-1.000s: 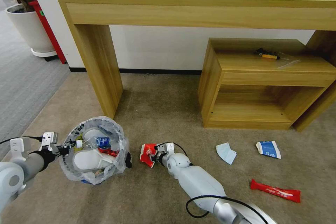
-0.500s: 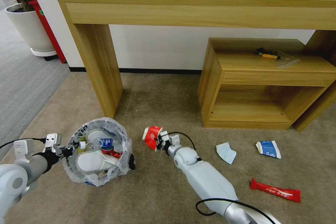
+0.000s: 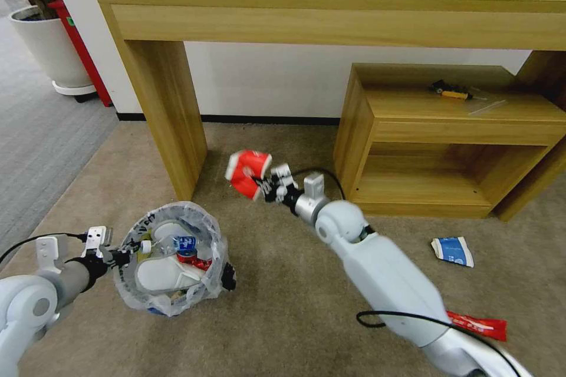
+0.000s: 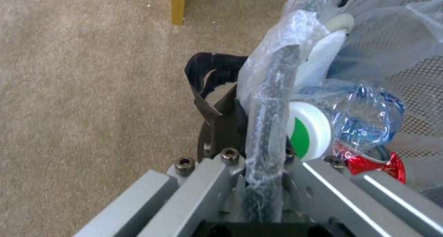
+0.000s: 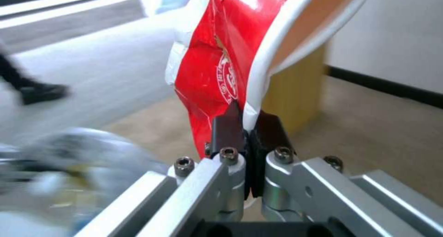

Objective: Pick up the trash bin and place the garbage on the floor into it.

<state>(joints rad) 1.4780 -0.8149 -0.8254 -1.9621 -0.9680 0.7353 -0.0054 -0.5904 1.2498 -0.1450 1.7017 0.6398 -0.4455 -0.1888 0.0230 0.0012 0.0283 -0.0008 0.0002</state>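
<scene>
Right gripper (image 3: 263, 184) is closed on the rim of a crumpled red cup (image 3: 247, 172), a paper cone with a white lip, held in the air above the beige short-pile floor (image 3: 283, 306), between the leg of the long wooden table (image 3: 330, 6) and the low wooden shelf unit (image 3: 436, 141). In the same head view the left gripper (image 3: 121, 257) is clamped on the near rim of the trash bin (image 3: 171, 265), a small round bin lined with crinkled translucent plastic, which holds a white slipper (image 3: 159, 274), a clear bottle (image 3: 177, 242) and a red can (image 3: 194, 258). A blue-and-white wrapper (image 3: 451, 250) and a long red wrapper (image 3: 480, 325) lie flat on the carpet to the right. From the left wrist, the dark fingers (image 4: 226, 122) pinch the bag-wrapped rim of the bin (image 4: 270, 102), with the bottle's white cap (image 4: 307, 129) just beside them and black mesh wall visible through the plastic. From the right wrist, the two black fingers (image 5: 227, 128) press together on the cup's (image 5: 221, 57) creased red wall and white lip.
</scene>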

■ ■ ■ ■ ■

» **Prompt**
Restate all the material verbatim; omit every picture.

» **Expected answer**
-1.000s: 
-0.500s: 
+0.000s: 
+0.000s: 
+0.000s: 

Objective: Pick up the trash bin and place the garbage on the floor into it.

<state>(joints rad) 1.4780 -0.8149 -0.8254 -1.9621 -0.9680 0.7353 -0.0054 -0.5904 1.2498 -0.1450 1.7017 0.6398 -0.4455 -0.1888 0.0230 0.0012 0.0283 -0.0008 0.0002</state>
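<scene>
Right gripper (image 3: 263, 184) is closed on the rim of a crumpled red cup (image 3: 247, 172), a paper cone with a white lip, held in the air above the beige short-pile floor (image 3: 283, 306), between the leg of the long wooden table (image 3: 330, 6) and the low wooden shelf unit (image 3: 436, 141). In the same head view the left gripper (image 3: 121, 257) is clamped on the near rim of the trash bin (image 3: 171, 265), a small round bin lined with crinkled translucent plastic, which holds a white slipper (image 3: 159, 274), a clear bottle (image 3: 177, 242) and a red can (image 3: 194, 258). A blue-and-white wrapper (image 3: 451, 250) and a long red wrapper (image 3: 480, 325) lie flat on the carpet to the right. From the left wrist, the dark fingers (image 4: 226, 122) pinch the bag-wrapped rim of the bin (image 4: 270, 102), with the bottle's white cap (image 4: 307, 129) just beside them and black mesh wall visible through the plastic. From the right wrist, the two black fingers (image 5: 227, 128) press together on the cup's (image 5: 221, 57) creased red wall and white lip.
</scene>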

No part of the exercise is left unanswered.